The number of Leaders on a TIKV node on a certain machine suddenly dropped to 0

Note:
This topic has been translated from a Chinese forum by GPT and might contain errors.

Original topic: 某台机器上 TIKV 节点 突然Leader数量跌为0

| username: Harvey

[TiDB Usage Environment] Production Environment
[TiDB Version] 4.0.12
[Reproduction Path] Deleting data from a table with 10 indexes
[Encountered Problem: Phenomenon and Impact]
Environment: The TiDB cluster has 6 KV nodes distributed across 3 machines, with two KV processes on each machine.
Problem: The three KV machines are xxx.xxx.xxx.10, xxx.xxx.xxx.16, and xxx.xxx.xxx.17. Among them, xxx.xxx.xxx.17 and xxx.xxx.xxx.10 frequently experience the Leader count dropping to 0, and then immediately start balancing the leader, returning to a balanced state. The drop to 0 occurs simultaneously for the two instances on the machine.

When the Leader count drops to 0 and then balances, there is a period where the data disk IO utilization is very high, then it returns to normal.

When not deleting data, the Leader count does not drop to 0.

Checking the TiKV logs of the problematic Leader drop to 0, there are many occurrences of:
[2022/11/23 21:20:04.988 +08:00] [WARN] [store.rs:645] [“[store 33447] handle 971 pending peers include 917 ready, 1558 entries, 6144 messages and 0 snapshots”] [takes=39049]

Suspected machine issues, but no disk errors were found on the hardware, and the two machines alternately experiencing the issue is quite strange.

Monitoring information: https://clinic.pingcap.com.cn/portal/#/orgs/430/clusters/6932065597686668710?from=1669196400&to=1669203000

[Resource Configuration]
[Attachments: Screenshots/Logs/Monitoring]

In the above screenshot, the middle graph shows alternating changes in quantity, which can be ignored as it is during the reload of the TiKV node. Observe the three instances of Leader drop to 0 on the left and right.

| username: xfworld | Original post link

  1. Can the disk performance support two KV instances?

  2. Is the network being fully utilized? (Causing heartbeats to not be effectively transmitted)

| username: Harvey | Original post link

Hello,

  1. When the leader doesn’t drop to 0, the IO usage is at 60%, which is not high.
  2. The network card is a 10 Gigabit Bond, and I see the network traffic is only 39MB, far from reaching the bottleneck.
| username: dba-kit | Original post link

You can check if the store’s score is 100. It seems that when a slow node reaches 100, all the leaders on it will be evicted.

| username: dba-kit | Original post link

It feels like the scenario described here is quite similar to what you mentioned.

| username: dba-kit | Original post link

However, based on the description, it should only trigger the leader eviction when there is a single slow node.

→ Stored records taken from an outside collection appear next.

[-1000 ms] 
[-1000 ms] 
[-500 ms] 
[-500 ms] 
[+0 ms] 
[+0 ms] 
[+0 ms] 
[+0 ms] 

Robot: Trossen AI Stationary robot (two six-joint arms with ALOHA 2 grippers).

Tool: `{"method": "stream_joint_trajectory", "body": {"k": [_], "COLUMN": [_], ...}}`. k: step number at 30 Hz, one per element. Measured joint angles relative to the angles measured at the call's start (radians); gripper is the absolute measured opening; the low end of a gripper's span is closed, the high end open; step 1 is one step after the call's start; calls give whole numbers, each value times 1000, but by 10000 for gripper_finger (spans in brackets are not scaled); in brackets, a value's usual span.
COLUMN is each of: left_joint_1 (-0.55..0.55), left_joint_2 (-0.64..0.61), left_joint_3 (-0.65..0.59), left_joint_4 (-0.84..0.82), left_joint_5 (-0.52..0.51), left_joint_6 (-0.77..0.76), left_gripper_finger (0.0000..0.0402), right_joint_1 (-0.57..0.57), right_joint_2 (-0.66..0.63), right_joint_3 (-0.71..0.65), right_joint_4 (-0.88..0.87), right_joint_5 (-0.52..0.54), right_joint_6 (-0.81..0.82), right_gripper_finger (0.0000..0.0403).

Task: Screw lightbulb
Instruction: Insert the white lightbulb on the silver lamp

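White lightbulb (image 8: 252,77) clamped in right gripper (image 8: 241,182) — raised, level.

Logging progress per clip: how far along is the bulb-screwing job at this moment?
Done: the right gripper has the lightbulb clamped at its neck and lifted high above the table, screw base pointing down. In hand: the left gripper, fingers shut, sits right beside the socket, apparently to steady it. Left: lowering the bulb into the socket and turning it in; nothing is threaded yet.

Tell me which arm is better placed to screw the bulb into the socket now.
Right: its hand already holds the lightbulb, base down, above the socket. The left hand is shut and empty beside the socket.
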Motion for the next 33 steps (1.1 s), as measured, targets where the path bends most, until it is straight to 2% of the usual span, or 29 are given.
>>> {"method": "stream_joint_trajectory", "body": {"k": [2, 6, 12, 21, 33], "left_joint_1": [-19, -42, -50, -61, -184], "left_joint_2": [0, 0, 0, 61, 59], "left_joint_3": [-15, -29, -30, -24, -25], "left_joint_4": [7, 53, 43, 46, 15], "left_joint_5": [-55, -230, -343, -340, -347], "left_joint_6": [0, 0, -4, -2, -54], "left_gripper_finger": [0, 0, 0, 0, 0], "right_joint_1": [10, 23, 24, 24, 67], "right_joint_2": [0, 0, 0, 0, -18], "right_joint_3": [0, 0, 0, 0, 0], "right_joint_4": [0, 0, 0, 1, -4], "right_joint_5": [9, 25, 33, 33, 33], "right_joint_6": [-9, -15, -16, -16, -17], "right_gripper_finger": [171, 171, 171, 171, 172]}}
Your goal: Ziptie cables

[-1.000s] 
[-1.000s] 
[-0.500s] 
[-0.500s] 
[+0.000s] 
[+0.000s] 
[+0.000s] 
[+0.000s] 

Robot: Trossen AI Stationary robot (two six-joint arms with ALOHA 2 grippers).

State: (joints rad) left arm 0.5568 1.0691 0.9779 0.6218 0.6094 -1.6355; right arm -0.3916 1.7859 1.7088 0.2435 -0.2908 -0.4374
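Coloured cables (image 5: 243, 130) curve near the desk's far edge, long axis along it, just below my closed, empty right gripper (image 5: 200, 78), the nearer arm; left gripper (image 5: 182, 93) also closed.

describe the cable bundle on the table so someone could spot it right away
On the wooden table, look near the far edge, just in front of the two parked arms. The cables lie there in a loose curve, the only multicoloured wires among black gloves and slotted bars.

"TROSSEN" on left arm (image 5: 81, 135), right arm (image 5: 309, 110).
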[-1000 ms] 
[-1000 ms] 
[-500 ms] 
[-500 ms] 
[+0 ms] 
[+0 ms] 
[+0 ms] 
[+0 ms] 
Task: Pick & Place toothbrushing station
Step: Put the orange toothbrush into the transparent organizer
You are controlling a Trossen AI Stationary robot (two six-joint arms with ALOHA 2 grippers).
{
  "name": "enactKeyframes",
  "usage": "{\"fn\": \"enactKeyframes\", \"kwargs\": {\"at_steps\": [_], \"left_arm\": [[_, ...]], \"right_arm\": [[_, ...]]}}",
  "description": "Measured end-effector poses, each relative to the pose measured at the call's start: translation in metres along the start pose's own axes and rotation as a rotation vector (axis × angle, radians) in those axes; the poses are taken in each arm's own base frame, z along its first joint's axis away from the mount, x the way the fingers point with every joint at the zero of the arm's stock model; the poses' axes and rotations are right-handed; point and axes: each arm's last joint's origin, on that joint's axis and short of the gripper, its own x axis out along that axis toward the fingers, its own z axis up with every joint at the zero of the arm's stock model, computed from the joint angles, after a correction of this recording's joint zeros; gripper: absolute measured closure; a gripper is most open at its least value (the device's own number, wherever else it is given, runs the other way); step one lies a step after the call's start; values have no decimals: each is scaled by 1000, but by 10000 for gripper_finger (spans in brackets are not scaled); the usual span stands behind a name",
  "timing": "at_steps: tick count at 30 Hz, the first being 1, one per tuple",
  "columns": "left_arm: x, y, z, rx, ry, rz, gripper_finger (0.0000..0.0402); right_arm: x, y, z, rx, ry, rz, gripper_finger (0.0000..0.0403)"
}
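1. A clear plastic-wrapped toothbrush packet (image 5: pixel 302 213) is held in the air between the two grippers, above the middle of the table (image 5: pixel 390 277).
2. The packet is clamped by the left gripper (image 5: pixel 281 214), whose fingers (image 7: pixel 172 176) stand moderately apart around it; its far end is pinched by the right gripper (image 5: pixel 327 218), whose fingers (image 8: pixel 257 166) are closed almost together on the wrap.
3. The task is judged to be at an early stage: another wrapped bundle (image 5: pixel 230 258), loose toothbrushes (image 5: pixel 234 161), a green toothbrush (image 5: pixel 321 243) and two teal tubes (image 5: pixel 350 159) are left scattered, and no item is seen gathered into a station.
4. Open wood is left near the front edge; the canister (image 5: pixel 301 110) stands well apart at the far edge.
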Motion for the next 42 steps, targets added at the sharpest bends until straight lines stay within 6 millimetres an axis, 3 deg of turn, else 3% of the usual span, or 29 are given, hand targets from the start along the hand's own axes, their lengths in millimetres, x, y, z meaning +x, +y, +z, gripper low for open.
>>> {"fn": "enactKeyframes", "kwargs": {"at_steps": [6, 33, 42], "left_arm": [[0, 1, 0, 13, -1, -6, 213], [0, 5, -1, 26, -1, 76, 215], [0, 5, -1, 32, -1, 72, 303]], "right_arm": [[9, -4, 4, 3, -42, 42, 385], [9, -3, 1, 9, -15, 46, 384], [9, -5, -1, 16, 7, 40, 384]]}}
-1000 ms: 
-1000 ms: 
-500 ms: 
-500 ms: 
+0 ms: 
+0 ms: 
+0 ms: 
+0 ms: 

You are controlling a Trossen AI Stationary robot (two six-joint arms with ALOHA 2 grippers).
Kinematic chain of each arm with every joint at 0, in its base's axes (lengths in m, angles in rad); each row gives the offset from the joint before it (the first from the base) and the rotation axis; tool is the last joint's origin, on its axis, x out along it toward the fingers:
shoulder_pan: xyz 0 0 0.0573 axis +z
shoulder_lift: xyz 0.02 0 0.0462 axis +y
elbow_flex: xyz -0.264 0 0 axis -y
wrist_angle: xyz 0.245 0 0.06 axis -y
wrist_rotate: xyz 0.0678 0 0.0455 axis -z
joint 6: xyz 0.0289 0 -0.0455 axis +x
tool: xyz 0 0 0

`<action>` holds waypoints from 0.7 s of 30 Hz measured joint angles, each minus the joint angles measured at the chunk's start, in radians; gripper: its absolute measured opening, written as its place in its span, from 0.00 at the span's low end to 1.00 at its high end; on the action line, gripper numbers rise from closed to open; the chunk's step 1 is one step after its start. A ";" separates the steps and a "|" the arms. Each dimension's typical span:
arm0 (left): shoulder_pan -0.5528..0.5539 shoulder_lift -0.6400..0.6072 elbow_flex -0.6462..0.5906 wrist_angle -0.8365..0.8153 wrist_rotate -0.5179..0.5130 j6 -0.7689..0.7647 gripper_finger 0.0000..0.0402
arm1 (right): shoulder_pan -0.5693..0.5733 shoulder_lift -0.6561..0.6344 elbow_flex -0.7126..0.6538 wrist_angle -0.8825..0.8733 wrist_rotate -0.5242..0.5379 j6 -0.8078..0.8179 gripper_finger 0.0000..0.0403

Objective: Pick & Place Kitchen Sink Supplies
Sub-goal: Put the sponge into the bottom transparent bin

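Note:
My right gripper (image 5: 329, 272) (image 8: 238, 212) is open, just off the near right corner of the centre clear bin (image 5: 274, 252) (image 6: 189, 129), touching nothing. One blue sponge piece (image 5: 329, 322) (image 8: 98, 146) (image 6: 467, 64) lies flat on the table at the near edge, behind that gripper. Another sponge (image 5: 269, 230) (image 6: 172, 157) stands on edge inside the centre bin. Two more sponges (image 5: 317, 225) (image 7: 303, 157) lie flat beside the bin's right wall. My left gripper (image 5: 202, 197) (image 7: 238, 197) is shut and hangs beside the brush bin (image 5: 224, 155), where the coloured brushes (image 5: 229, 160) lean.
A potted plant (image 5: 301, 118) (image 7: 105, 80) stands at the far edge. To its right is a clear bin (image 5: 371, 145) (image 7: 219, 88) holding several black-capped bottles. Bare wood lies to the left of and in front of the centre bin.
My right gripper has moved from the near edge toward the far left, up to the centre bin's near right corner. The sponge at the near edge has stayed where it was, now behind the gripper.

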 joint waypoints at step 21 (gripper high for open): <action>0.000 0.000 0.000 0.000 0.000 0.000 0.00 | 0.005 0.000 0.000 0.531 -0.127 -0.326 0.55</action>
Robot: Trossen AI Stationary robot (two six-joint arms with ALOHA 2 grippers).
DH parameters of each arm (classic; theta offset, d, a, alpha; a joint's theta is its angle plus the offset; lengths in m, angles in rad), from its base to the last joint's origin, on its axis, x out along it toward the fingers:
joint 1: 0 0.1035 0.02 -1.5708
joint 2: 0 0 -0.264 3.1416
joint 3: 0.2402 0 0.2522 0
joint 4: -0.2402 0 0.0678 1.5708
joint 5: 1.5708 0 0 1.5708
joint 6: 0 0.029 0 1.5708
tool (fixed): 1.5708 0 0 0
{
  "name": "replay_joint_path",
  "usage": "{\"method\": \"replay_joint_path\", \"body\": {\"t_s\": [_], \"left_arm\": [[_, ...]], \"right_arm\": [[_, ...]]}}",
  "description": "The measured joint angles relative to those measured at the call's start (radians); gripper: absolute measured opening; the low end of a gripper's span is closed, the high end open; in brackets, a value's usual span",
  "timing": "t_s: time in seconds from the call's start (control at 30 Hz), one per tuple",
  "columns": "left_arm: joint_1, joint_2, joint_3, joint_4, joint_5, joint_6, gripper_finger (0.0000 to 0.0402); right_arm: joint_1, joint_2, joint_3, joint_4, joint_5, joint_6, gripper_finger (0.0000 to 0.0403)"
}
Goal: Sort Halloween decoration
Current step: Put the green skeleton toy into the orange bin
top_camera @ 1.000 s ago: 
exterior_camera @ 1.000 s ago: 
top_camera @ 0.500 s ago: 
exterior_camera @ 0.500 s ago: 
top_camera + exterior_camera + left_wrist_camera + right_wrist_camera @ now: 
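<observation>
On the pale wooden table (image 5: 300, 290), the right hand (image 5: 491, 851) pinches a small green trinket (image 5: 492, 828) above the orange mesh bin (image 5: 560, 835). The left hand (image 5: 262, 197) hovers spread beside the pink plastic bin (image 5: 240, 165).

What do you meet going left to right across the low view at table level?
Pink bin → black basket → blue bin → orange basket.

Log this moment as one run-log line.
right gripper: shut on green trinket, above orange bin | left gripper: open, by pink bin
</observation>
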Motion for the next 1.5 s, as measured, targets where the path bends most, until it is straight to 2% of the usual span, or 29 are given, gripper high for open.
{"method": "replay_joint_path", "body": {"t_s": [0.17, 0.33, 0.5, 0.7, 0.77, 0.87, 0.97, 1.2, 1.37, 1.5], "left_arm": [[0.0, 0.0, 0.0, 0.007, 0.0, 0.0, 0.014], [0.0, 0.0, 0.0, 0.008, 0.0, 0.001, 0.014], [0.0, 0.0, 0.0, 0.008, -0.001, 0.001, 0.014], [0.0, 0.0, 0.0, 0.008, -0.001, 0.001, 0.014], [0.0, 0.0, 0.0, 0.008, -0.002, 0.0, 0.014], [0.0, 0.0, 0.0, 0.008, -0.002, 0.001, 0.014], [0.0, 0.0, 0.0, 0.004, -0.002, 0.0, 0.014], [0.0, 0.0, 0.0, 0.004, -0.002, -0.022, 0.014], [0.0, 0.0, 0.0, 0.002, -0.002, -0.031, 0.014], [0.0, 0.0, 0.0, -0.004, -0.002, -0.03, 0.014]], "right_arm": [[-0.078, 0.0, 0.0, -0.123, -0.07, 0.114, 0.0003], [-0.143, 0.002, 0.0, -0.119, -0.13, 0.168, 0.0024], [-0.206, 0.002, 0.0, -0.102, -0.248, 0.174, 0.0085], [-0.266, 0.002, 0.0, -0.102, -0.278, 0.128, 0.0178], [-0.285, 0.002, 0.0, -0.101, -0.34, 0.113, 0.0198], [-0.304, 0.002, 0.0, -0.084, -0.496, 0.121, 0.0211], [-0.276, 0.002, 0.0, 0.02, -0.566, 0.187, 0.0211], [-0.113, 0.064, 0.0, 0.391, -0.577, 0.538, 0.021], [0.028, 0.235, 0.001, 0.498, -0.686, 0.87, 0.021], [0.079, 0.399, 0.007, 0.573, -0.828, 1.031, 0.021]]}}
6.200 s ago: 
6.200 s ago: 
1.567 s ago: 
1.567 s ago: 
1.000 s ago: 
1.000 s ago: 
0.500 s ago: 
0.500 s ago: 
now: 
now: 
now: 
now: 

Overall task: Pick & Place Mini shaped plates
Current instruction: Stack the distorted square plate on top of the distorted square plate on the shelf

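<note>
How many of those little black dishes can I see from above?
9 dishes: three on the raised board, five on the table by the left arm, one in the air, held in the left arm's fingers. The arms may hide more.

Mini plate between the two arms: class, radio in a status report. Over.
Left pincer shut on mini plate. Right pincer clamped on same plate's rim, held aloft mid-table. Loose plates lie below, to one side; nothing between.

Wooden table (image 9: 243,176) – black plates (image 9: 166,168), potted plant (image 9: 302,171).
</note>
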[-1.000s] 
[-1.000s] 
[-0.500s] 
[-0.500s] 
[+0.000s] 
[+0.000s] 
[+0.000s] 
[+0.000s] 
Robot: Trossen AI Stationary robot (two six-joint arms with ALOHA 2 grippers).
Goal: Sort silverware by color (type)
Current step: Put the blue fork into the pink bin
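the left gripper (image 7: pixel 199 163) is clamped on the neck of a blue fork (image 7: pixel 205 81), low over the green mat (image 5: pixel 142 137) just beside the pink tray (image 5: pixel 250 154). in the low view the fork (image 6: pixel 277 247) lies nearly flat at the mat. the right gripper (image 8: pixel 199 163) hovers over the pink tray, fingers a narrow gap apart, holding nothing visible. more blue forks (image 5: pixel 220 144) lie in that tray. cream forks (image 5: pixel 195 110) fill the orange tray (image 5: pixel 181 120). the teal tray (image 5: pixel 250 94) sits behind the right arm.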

In your case, two nodes were evicted simultaneously, which theoretically shouldn’t cause the leader to be evicted.


Uh, ignore it. I didn’t notice your version is 4.X…

| username: Harvey | Original post link

Well, thank you. If it’s the scheduler, it should be gradually evicted. The performance suddenly drops to 0, which is very similar to a machine failure, but there are no related anomalies at the machine level, which is strange.

| username: Raymond | Original post link

Has there been any instance of TiKV restarting?

| username: Harvey | Original post link

There was no issue; it has been running normally.

| username: Harvey | Original post link

Did you find anything?

| username: Harvey | Original post link

clinic address: Clinic Service

| username: Jiawei | Original post link

This issue is caused by GC. During GC, resolving locks can put too much pressure on certain nodes, causing them to become unresponsive. As a result, PD will immediately evict the leader, and once the node recovers, PD will rebalance the leader again, leading to such scenarios.

image

You can check if the time when your leader drops matches the resolved locks in the TiKV details monitoring under GC. I guess they should be consistent. Then you can see if the IO at that time, such as GC scan_lock, causes the IO to be fully utilized.

| username: Billmay表妹 | Original post link

You need to authorize the friends who are helping to solve the problem so that they can see it.

| username: Harvey | Original post link

Hmm, it looks like the deletion speed is too fast, causing high GC pressure, and the GC threads are constantly at 100%.

| username: system | Original post link

This topic was automatically closed 60 days after the last reply. New replies are no longer allowed.